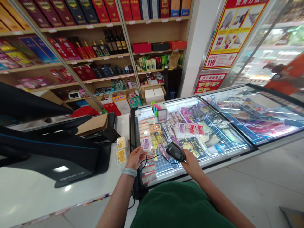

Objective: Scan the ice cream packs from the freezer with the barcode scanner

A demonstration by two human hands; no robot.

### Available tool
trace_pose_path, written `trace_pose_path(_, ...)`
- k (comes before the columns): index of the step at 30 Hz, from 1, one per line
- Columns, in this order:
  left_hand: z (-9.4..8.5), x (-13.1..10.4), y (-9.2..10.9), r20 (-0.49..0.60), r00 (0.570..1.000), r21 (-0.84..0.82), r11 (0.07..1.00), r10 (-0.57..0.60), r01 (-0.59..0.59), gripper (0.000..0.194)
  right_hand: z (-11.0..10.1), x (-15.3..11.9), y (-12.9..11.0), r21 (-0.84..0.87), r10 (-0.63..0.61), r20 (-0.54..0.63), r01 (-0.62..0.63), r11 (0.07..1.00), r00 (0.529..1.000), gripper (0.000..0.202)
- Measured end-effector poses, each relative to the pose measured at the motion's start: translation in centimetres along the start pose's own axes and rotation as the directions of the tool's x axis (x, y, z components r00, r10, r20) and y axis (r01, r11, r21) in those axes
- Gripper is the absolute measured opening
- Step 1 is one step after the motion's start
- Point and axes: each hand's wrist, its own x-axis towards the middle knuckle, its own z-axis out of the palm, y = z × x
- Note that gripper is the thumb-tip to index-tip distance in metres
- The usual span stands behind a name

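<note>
In my left hand (136, 157), closed at its edge, is a small clear pack with a purple and white label (146, 144), over the left end of the glass-topped freezer. My right hand (190, 160) is wrapped round the handle of a black barcode scanner (175, 151), whose head points left toward the pack. The scanner's black cable (156, 155) loops across the glass. Another purple-labelled pack (180, 129) and two red-labelled packs (195, 129) rest on the freezer lid. Two yellow-labelled packs (121, 151) lie on the white counter left of my left hand.
A black checkout machine (78, 155) stands on the white counter (78, 193) at left. The freezer (255, 147) stretches right, a pen holder (163, 109) on its far edge. Shelves (95, 57) of boxes and bottles stand behind. A blurred person in orange (291, 76) is at far right.
</note>
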Motion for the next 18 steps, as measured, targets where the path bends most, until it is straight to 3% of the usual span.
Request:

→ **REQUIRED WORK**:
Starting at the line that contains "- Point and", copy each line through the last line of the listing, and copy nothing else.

→ **SOLUTION TO THIS TASK**:
- Point and axes: each hand's wrist, its own x-axis towards the middle knuckle, its own z-axis out of the palm, y = z × x
- Note that gripper is the thumb-tip to index-tip distance in metres
- The usual span stands behind a name

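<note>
In my left hand (136, 157), closed at its edge, is a small clear pack with a purple and white label (146, 144), over the left end of the glass-topped freezer. My right hand (190, 160) is wrapped round the handle of a black barcode scanner (175, 151), whose head points left toward the pack. The scanner's black cable (156, 155) loops across the glass. Another purple-labelled pack (180, 129) and two red-labelled packs (195, 129) rest on the freezer lid. Two yellow-labelled packs (121, 151) lie on the white counter left of my left hand.
A black checkout machine (78, 155) stands on the white counter (78, 193) at left. The freezer (255, 147) stretches right, a pen holder (163, 109) on its far edge. Shelves (95, 57) of boxes and bottles stand behind. A blurred person in orange (291, 76) is at far right.
</note>
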Motion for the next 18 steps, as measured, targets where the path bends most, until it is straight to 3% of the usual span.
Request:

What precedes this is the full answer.